● **EXERCISE DIRECTIONS**
Work out how many lines of the listing below hold the word "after", and give that number only.
*** STUDY MATERIAL Section Begins ***
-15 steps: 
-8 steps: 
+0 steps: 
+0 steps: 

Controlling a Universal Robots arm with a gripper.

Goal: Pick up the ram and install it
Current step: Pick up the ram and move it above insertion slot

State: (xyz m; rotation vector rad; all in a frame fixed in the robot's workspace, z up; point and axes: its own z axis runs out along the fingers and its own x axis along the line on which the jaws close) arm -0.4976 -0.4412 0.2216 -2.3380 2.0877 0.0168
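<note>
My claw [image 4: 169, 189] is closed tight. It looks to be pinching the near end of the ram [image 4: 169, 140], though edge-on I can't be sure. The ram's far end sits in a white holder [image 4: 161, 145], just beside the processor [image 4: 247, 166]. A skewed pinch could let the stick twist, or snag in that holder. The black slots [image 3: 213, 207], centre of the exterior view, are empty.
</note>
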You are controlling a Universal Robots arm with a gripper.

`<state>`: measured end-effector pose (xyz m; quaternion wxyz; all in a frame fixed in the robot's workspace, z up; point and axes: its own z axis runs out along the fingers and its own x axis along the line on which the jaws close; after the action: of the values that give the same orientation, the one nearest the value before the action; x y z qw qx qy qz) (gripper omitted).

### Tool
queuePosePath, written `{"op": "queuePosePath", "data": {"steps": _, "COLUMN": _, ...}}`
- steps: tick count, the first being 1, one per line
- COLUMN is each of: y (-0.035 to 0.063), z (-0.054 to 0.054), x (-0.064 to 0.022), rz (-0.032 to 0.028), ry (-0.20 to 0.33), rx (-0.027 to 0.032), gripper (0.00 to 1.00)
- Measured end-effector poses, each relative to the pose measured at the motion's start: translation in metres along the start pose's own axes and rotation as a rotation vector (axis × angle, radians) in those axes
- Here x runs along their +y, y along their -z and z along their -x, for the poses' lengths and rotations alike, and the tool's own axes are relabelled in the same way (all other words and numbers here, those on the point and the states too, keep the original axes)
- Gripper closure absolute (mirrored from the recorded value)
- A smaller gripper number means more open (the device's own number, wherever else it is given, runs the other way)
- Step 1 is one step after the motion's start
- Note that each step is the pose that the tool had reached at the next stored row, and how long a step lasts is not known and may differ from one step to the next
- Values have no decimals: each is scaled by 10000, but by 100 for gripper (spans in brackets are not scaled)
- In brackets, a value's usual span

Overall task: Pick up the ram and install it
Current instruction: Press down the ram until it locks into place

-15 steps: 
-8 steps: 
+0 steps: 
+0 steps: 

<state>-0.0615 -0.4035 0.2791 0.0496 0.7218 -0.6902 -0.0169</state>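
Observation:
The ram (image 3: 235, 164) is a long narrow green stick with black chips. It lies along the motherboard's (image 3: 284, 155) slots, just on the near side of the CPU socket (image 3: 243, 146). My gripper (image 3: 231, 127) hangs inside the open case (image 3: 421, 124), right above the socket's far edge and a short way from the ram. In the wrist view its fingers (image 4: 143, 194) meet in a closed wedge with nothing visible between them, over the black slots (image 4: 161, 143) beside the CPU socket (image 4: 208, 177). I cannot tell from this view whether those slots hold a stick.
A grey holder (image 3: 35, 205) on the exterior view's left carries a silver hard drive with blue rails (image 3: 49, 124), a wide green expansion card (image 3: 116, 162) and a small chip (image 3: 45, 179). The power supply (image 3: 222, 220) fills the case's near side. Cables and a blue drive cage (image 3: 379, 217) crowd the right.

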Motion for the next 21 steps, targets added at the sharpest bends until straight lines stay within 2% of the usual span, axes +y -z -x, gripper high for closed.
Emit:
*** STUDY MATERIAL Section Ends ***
● **EXPECTED OUTPUT**
2